What You'll Build
A local ComfyUI pipeline that turns a text prompt (or a starting image) into a 5-second 720p video using the Wan 2.2 TI2V-5B model — the only Wan 2.2 variant the official repo documents as runnable on a single consumer-grade GPU. The recipe walks through the ComfyUI native workflow as the canonical path on the RTX 4070, with a QuantStack Q8 GGUF alternative for tighter VRAM or colocation.

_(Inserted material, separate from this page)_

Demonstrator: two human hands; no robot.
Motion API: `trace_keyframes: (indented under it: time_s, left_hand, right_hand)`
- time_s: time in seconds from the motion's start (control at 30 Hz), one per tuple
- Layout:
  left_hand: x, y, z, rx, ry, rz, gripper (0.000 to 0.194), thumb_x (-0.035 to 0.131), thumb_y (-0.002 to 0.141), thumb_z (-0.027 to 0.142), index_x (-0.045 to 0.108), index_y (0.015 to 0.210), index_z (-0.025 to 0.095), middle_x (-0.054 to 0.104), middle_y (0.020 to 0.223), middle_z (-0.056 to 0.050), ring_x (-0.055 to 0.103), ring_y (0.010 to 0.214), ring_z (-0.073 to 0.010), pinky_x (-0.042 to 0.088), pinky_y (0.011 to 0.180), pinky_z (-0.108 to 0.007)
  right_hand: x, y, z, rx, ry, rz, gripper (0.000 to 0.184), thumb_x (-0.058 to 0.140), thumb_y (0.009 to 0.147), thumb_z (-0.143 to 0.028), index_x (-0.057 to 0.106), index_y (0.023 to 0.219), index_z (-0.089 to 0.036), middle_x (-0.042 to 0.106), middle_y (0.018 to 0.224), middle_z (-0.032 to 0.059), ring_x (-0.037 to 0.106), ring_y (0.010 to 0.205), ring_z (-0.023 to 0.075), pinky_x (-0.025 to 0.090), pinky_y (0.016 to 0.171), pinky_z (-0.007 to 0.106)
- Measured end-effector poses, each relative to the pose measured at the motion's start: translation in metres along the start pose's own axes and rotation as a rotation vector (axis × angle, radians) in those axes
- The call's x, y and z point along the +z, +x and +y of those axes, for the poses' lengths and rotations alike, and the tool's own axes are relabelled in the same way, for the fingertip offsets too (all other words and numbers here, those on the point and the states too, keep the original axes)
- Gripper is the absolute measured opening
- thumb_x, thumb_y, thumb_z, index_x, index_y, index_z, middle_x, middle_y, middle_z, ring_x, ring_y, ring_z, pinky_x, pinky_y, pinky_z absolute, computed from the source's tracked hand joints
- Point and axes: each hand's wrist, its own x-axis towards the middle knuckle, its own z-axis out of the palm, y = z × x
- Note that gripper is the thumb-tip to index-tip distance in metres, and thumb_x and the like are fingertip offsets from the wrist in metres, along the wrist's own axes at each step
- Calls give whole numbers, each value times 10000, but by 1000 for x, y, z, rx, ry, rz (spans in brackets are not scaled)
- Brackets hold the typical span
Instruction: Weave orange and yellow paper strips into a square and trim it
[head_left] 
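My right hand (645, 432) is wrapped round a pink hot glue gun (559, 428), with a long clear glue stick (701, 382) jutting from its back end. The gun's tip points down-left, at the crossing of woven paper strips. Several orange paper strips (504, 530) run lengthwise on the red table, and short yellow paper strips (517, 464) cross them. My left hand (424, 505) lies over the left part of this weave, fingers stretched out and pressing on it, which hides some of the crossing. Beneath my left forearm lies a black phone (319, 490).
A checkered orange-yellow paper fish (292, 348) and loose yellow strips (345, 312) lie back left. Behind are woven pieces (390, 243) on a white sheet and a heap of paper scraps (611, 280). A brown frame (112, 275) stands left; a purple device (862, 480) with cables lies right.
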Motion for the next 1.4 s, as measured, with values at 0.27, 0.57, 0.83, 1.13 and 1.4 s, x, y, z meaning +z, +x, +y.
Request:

Hardware data: RTX 4070 (12GB GDDR6X VRAM, Ada Lovelace AD104 sm_89) · 720p (1280×704 / 704×1280) at 24 fps via ComfyUI native offloading · See benchmark data
Why TI2V-5B and not the 14B variants? The Wan 2.2 family ships five variants: TI2V-5B (this recipe), T2V-A14B, I2V-A14B, S2V-14B, and Animate-14B. The four 14B-class variants are MoE models; the official
Wan-Video/Wan2.2README annotates their single-GPU commands with "This command can run on a GPU with at least 80GB VRAM." — far past a 12 GB consumer card at native precision. Only TI2V-5B is positioned as a single-consumer-GPU target. The Wan-AI HF card is explicit: "In addition to the 27B MoE models, a 5B dense model, i.e., TI2V-5B, is released." TI2V-5B is dense (one fused checkpoint, no high-noise / low-noise expert split), so the timestep-MoE plumbing the 14B-A14B siblings need does not apply here. The 14B variants need a different recipe entirely.
Requirements
| Component | Minimum | Tested |
|---|---|---|
| GPU | 8 GB VRAM (per the official ComfyUI tutorial: "The Wan2.2 5B version should fit well on 8GB vram with the ComfyUI native offloading") | RTX 4070 (12 GB, Ada Lovelace AD104 sm_89) |
| RAM | 16 GB | 32 GB+ recommended (offloading is RAM-heavy) |
| Storage | ~17 GiB (TI2V-5B FP16 weights 9.31 GiB + UMT5-XXL FP8 text encoder 6.27 GiB + Wan2.2-VAE 1.31 GiB) | — |
| Software | ComfyUI (recent build with Wan 2.2 templates), Python 3.10+, PyTorch ≥ 2.4 (default cu124 stable wheel) | — |
The RTX 4070 is an Ada Lovelace card (AD104, sm_89). Unlike Blackwell (50-series) GPUs, no special CUDA-wheel selection is required — the default stable PyTorch wheel (cu124) already ships sm_89 kernels, and prebuilt FlashAttention wheels cover sm_89. (ComfyUI's native diffusion path uses PyTorch SDPA attention, so no FlashAttention wheel is needed for this recipe either way.)
Installation
1. Install / update ComfyUI
Use a build new enough to expose the Wan 2.2 templates under Workflow → Browse Templates → Video → "Wan2.2 5B video generation". Per the official ComfyUI Wan 2.2 tutorial: "The Wan2.2 5B version should fit well on 8GB vram with the ComfyUI native offloading" — on a 12 GB RTX 4070 you have ~4 GB of headroom on top of that 8 GB working floor, so the runtime offloader runs in cache mode rather than aggressive-spillover mode.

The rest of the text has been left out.